WHAT IS EXPECTED » Start at the line with "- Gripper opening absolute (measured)" in the records below, stop at the line with "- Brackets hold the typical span", and return every line in that span exactly, the two end lines included.

INFORMATION GIVEN »
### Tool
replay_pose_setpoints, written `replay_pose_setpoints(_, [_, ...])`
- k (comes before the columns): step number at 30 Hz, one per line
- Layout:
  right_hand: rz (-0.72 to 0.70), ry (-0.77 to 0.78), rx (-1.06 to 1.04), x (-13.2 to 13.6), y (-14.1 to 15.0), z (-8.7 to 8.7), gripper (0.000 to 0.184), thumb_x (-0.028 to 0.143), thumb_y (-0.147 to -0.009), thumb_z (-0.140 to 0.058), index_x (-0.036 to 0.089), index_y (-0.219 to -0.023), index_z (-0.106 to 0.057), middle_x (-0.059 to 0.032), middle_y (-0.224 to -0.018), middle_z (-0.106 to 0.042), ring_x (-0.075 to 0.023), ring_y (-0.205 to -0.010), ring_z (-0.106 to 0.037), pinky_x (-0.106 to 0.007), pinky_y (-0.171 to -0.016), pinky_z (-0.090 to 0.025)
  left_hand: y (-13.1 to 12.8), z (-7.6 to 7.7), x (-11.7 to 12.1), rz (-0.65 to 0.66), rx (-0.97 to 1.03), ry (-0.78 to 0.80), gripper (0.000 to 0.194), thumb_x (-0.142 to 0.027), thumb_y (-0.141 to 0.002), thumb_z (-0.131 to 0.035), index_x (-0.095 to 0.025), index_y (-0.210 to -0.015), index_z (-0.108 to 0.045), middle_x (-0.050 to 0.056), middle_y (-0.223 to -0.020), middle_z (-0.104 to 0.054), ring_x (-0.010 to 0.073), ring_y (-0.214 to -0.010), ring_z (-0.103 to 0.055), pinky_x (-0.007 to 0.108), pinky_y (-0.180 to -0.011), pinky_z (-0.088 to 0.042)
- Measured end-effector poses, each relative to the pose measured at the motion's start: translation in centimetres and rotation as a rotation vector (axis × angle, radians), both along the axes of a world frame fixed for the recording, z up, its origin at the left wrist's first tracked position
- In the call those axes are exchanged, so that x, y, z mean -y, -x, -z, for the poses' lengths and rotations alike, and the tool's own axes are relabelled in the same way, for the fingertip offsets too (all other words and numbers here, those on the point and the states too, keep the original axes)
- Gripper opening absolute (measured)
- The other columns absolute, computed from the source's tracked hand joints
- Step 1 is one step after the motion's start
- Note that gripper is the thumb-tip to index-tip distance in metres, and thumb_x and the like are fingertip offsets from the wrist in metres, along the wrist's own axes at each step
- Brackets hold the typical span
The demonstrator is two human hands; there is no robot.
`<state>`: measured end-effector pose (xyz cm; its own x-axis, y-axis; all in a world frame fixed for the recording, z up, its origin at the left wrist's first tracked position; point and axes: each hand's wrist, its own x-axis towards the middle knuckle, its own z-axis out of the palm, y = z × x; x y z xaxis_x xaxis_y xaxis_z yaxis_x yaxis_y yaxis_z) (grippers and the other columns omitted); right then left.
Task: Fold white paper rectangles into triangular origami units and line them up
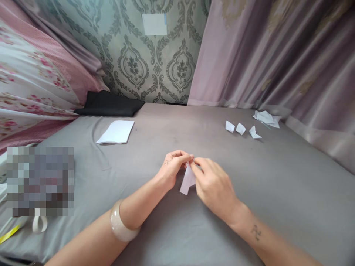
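Observation:
A piece of folded paper (187, 181), pale and narrow, is held between my two hands above the grey cloth. My left hand (175, 164) pinches its upper end with thumb and fingers. Beside it, my right hand (212, 181) has its fingertips closed on the same upper end and covers the paper's right side. The lower strip of the paper hangs down between the hands. How the top is folded is hidden by my fingers.
White paper sheets (116, 132) lie in a stack at the left. Small folded paper pieces (240, 129) stand at the right, near a crumpled paper pile (267, 118). A black cloth (111, 104) lies at the back left. Curtains (249, 55) hang along the right side.

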<state>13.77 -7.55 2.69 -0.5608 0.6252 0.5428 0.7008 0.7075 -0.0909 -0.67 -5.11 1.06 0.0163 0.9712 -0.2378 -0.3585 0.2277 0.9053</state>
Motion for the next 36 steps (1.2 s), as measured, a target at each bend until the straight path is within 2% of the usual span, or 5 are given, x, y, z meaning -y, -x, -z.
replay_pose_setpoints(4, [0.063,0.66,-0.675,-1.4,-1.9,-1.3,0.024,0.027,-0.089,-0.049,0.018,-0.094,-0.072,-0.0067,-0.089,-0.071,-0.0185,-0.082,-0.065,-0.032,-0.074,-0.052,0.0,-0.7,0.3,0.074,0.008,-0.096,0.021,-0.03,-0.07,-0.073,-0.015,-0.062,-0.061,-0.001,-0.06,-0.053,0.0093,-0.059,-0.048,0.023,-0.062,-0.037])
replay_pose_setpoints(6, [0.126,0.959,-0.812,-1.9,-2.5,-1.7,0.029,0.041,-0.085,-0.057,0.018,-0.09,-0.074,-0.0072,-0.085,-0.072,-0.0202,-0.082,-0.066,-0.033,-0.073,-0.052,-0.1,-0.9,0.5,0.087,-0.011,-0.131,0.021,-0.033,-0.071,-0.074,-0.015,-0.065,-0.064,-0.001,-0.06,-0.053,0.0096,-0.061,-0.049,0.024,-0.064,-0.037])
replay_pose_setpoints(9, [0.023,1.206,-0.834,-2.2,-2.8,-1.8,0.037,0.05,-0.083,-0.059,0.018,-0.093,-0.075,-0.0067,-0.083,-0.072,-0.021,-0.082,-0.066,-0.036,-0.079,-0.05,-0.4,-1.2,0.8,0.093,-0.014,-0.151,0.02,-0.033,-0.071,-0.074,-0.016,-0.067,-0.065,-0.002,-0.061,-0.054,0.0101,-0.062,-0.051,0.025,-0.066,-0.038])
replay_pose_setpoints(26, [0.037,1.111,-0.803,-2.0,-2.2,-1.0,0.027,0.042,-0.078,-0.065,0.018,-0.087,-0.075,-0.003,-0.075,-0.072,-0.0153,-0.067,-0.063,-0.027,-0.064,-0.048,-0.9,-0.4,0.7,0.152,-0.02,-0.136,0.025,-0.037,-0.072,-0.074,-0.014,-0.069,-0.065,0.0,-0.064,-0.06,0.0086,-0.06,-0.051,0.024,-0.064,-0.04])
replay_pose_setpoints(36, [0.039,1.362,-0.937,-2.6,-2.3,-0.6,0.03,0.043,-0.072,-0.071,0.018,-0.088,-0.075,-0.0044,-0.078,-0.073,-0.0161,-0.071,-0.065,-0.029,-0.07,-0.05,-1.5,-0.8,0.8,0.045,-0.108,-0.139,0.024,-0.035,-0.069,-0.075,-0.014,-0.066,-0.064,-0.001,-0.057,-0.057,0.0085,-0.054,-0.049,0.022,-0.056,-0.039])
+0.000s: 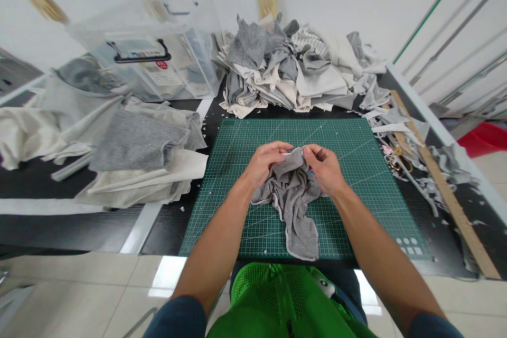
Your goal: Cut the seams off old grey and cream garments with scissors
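A crumpled grey cloth piece [293,200] lies on the green cutting mat [356,142], its lower end trailing toward me. My left hand [263,161] pinches the cloth's upper edge from the left, fingers closed on it. My right hand [325,169] grips the same upper edge from the right, fingers curled around the fabric. The two hands almost touch above the mat's middle.
A heap of grey and cream fabric scraps [297,68] sits behind the mat. Folded cloths [134,153] lie to the left, near a clear plastic box [150,47]. A wooden ruler [443,185], scissors [396,158] and trimmings lie to the right. A green mesh bag [277,301] is below.
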`<action>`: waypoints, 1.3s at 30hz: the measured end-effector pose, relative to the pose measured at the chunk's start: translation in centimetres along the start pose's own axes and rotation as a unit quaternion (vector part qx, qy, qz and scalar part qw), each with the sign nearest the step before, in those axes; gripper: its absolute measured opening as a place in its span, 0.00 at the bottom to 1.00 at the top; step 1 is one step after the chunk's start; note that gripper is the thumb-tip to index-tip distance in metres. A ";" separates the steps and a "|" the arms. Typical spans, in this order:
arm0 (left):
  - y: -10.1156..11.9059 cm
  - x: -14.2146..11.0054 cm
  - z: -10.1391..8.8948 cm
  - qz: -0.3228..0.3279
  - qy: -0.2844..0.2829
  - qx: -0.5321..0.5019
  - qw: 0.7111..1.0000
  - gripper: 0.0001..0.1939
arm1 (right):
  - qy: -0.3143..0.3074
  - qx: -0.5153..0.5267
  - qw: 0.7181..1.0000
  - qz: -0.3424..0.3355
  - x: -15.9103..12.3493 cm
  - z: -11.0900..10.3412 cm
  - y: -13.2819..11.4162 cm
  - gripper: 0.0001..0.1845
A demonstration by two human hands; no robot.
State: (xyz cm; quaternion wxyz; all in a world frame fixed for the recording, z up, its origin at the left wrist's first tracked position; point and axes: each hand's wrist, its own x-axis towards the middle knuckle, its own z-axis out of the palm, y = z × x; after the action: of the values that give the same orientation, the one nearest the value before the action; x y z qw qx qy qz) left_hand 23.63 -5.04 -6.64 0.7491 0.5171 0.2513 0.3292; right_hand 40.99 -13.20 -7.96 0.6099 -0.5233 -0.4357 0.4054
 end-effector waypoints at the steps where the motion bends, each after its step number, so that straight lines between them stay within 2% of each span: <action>1: -0.1 -0.1 0.1 -0.008 0.002 0.011 1.000 0.14 | -0.003 0.009 1.000 0.007 0.0 0.1 0.0 0.21; 9: -0.4 -0.1 0.5 0.047 0.041 0.055 0.997 0.13 | 0.002 0.051 0.998 0.025 -0.2 0.5 -0.5 0.22; 12: -0.2 0.0 0.5 0.058 0.055 0.057 0.995 0.13 | -0.032 0.046 0.998 0.025 -0.4 0.4 -0.7 0.25; 14: -0.2 0.0 0.5 0.065 0.054 0.068 0.994 0.14 | -0.068 0.015 0.997 0.023 -0.5 0.3 -0.7 0.26; 16: -0.2 0.0 0.5 0.071 0.049 0.085 0.993 0.14 | -0.078 -0.025 0.996 0.029 -0.5 0.3 -0.4 0.25; 18: -0.1 0.0 0.4 0.067 0.044 0.097 0.992 0.14 | -0.039 -0.036 0.998 0.033 -0.3 0.3 0.0 0.21; 22: 0.0 -0.1 -0.2 0.019 0.005 0.113 0.993 0.15 | 0.117 -0.004 0.993 0.011 0.8 -0.5 0.8 0.17; 24: 0.1 -0.1 -0.6 0.013 -0.006 0.124 0.992 0.17 | 0.191 -0.029 0.981 -0.011 1.4 -1.4 1.3 0.16; 26: 0.1 0.1 -0.9 0.027 0.000 0.133 0.991 0.19 | 0.239 -0.060 0.969 -0.031 2.0 -2.4 1.8 0.14; 28: 0.0 0.2 -1.1 0.050 0.008 0.135 0.990 0.21 | 0.258 -0.092 0.961 -0.038 2.4 -3.2 2.2 0.13; 31: 0.1 0.3 -1.0 0.068 0.009 0.131 0.989 0.22 | 0.246 -0.192 0.950 -0.029 2.4 -3.9 2.3 0.11; 33: 0.1 0.2 -0.9 0.065 0.005 0.130 0.989 0.22 | 0.242 -0.270 0.930 -0.057 2.1 -3.8 1.7 0.16; 35: 0.1 0.1 -0.7 0.060 -0.004 0.131 0.990 0.23 | 0.216 -0.294 0.925 -0.107 1.5 -3.2 0.7 0.23; 36: 0.1 0.0 -0.5 0.057 -0.010 0.131 0.990 0.23 | 0.175 -0.277 0.937 -0.122 1.2 -2.8 0.2 0.23; 37: 0.1 -0.1 -0.4 0.056 -0.018 0.129 0.990 0.24 | 0.111 -0.253 0.954 -0.118 0.8 -2.3 -0.2 0.22; 39: 0.1 -0.2 -0.3 0.055 -0.037 0.115 0.991 0.24 | -0.007 -0.227 0.969 -0.092 0.3 -1.4 -0.7 0.21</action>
State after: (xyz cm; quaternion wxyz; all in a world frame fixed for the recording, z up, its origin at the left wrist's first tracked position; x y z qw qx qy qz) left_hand 23.31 -4.99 -6.68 0.6743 0.6245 0.2306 0.3195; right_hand 42.42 -13.42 -7.35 0.5064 -0.6032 -0.5669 0.2417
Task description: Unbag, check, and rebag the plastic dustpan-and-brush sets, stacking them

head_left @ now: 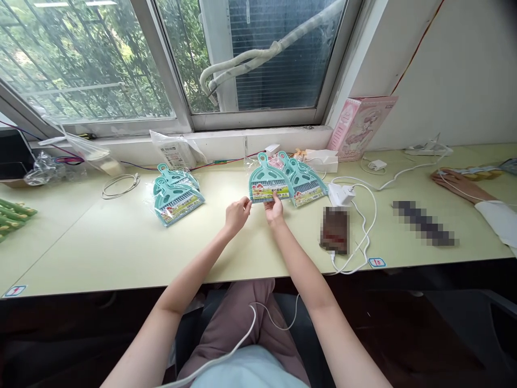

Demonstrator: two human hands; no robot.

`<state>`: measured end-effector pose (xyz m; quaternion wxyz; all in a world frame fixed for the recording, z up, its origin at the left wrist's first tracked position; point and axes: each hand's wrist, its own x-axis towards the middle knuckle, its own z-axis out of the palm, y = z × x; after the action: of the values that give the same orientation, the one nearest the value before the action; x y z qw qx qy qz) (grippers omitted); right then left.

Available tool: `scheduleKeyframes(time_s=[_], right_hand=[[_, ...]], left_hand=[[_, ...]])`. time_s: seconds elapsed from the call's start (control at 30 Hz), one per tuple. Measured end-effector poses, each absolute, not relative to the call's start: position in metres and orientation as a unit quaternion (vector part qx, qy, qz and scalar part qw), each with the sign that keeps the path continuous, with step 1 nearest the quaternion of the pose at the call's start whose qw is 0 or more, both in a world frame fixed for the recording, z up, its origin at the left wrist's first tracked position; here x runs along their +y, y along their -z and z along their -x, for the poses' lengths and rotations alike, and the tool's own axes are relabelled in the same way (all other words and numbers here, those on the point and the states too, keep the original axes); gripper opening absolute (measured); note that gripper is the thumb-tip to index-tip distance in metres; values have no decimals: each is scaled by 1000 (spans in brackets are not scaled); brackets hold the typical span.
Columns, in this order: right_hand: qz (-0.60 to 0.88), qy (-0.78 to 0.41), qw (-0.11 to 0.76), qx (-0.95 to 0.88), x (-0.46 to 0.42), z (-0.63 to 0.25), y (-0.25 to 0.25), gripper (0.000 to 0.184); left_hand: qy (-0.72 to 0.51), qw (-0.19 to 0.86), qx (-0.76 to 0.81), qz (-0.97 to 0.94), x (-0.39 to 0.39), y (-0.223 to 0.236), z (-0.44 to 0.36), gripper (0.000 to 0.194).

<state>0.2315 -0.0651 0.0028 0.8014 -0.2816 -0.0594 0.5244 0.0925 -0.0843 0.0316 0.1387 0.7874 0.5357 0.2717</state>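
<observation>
A teal mini dustpan-and-brush set in a clear bag [269, 182] stands tilted on the pale desk [121, 242]. My right hand [274, 210] pinches its lower edge by the label. My left hand [237, 213] has curled fingers touching the bag's lower left corner. More bagged teal sets [304, 180] lie just right of it. Another small pile of the same sets [175, 196] lies to the left.
A white charger and cable [341, 194] and a phone [335, 230] lie at right. Another person's hand [458, 183] rests at far right. A pink box [361, 126] leans on the wall. A coiled cable [119, 186], plastic bags and green items [12, 215] sit at left.
</observation>
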Motion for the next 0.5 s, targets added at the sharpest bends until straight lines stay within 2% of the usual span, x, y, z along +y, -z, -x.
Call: scheduleKeyframes(time_s=[0.33,0.5], right_hand=[[264,-547,789,-89,-70,-236,-13,23],[245,-567,781,-95,-70,-236,-16,23]], left_hand=[[-315,223,494,-780,-121,-14,-99,34],[-373,364,445,-728,-90,-8,-78,56]])
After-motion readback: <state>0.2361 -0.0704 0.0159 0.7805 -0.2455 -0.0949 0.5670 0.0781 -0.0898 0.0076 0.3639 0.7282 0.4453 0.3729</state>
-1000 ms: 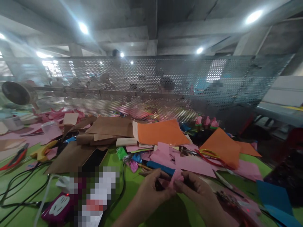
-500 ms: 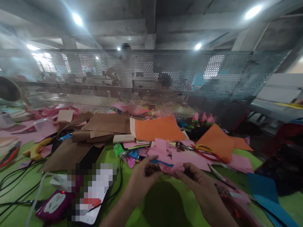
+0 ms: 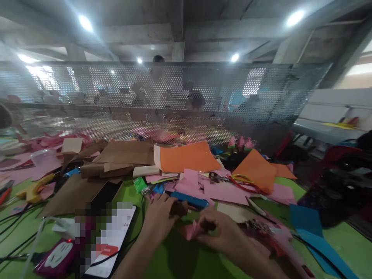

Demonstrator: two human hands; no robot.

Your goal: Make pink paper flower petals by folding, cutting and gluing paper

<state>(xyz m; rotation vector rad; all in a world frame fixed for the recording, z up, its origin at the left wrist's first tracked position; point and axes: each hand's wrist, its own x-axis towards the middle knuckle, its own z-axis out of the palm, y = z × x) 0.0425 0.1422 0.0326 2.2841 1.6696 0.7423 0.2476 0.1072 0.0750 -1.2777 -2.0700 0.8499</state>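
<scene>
My right hand pinches a small folded piece of pink paper just above the green tabletop, its folded end pointing toward me. Close by on the left, my left hand has its fingers curled. Whatever it may hold is hidden by the fingers and shadow. Just beyond both hands lies a long blue object, its kind unclear, on pink paper scraps.
Orange sheets, brown paper and scissors with red and yellow handles lie farther back. To the left are a phone, cables and a yellow glue gun. Blue paper sits right. A perforated metal screen stands behind.
Both hands have come nearer to me and lower. The pink paper has turned, with its folded end now facing me. The blue object beyond the hands shows more fully. The view has shifted slightly.
</scene>
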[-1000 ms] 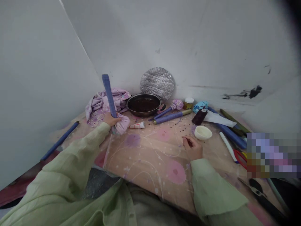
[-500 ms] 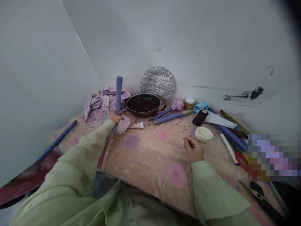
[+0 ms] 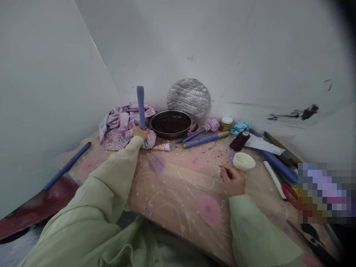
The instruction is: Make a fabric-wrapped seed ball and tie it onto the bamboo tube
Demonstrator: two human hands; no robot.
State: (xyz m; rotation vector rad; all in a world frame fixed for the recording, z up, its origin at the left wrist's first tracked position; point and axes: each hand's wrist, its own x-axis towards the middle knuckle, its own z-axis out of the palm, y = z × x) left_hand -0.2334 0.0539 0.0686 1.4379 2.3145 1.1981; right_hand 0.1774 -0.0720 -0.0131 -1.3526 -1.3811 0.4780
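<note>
My left hand [image 3: 140, 132] is closed round a blue stick [image 3: 141, 106] that stands nearly upright, with a pink cloth bundle [image 3: 150, 139] at its lower end pressed to the flowered board [image 3: 178, 185]. It sits just left of a dark metal pan [image 3: 171, 123]. My right hand [image 3: 233, 180] rests on the board with its fingers curled in a pinch on something small I cannot make out, close to a small white bowl [image 3: 244, 161]. Tiny dark specks lie scattered on the board in front of it.
A lilac cloth heap [image 3: 119, 124] and a round silver mat [image 3: 188, 98] stand at the back wall. Cloth-tipped blue sticks [image 3: 204, 140], a white tube [image 3: 162, 147], a jar [image 3: 226, 123], a dark thread spool [image 3: 239, 141], scissors [image 3: 289, 193] and pliers [image 3: 311, 237] lie to the right. Another blue stick [image 3: 66, 167] lies at left.
My left hand has carried the stick and its bundle away from me toward the pan, and the stick has swung from leaning left to nearly upright. My right hand has stayed in place.
</note>
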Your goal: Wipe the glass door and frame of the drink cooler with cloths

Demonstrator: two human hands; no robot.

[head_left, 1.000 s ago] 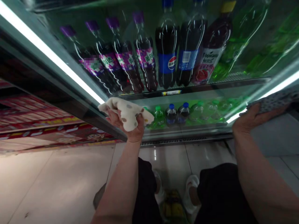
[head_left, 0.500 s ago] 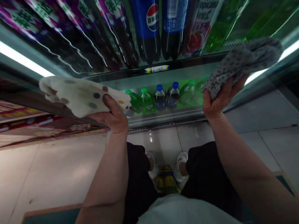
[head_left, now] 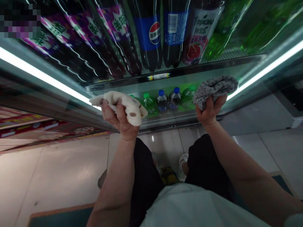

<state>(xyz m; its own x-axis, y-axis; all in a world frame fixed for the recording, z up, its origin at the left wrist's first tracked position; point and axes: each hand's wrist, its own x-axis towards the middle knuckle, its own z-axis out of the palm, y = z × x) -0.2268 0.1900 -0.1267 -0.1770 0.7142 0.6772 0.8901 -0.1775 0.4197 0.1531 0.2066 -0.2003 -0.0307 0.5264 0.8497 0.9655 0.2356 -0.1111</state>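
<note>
- Okay so, the left hand (head_left: pixel 120 119) is clenched around a soft cream cloth with brown and grey spots (head_left: pixel 132 110), all bunched up, with one end sticking out to the left past the fingers.
- Right hand (head_left: pixel 209 110) is gripping a crumpled grey cloth with tiny dots (head_left: pixel 214 88), wadded up on top of the fist.
- Both cloths are up right by the glass door of a brightly lit drinks fridge (head_left: pixel 227 71), though honestly I can't tell if either one is touching the glass.
- Behind the glass on the upper shelf there's a big dark Pepsi bottle with a blue label (head_left: pixel 148 37), a dark cola bottle with a blue label (head_left: pixel 175 25), and a Tropicana bottle with a white label and red fruit (head_left: pixel 201 34).
- Left of those is a row of dark bottles with purple labels (head_left: pixel 115 25).
- Lower shelf has small bottles with green caps (head_left: pixel 149 104) and blue caps (head_left: pixel 162 101), right between the hands.
- Further down you get black shorts (head_left: pixel 144 170), white shoes (head_left: pixel 183 160) and a pale tiled floor (head_left: pixel 59 170).
</note>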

RESPONSE TO THE EXERCISE »
- Gripper opening absolute (measured)
- The other columns absolute, computed from the source's tracked hand joints
- Step 1 is one step after the motion's start
- Note that gripper is the thumb-tip to index-tip distance in metres, and thumb_x and the like are fingertip offsets from the wrist in metres, along the wrist's own axes at each step
- Brackets hold the typical span

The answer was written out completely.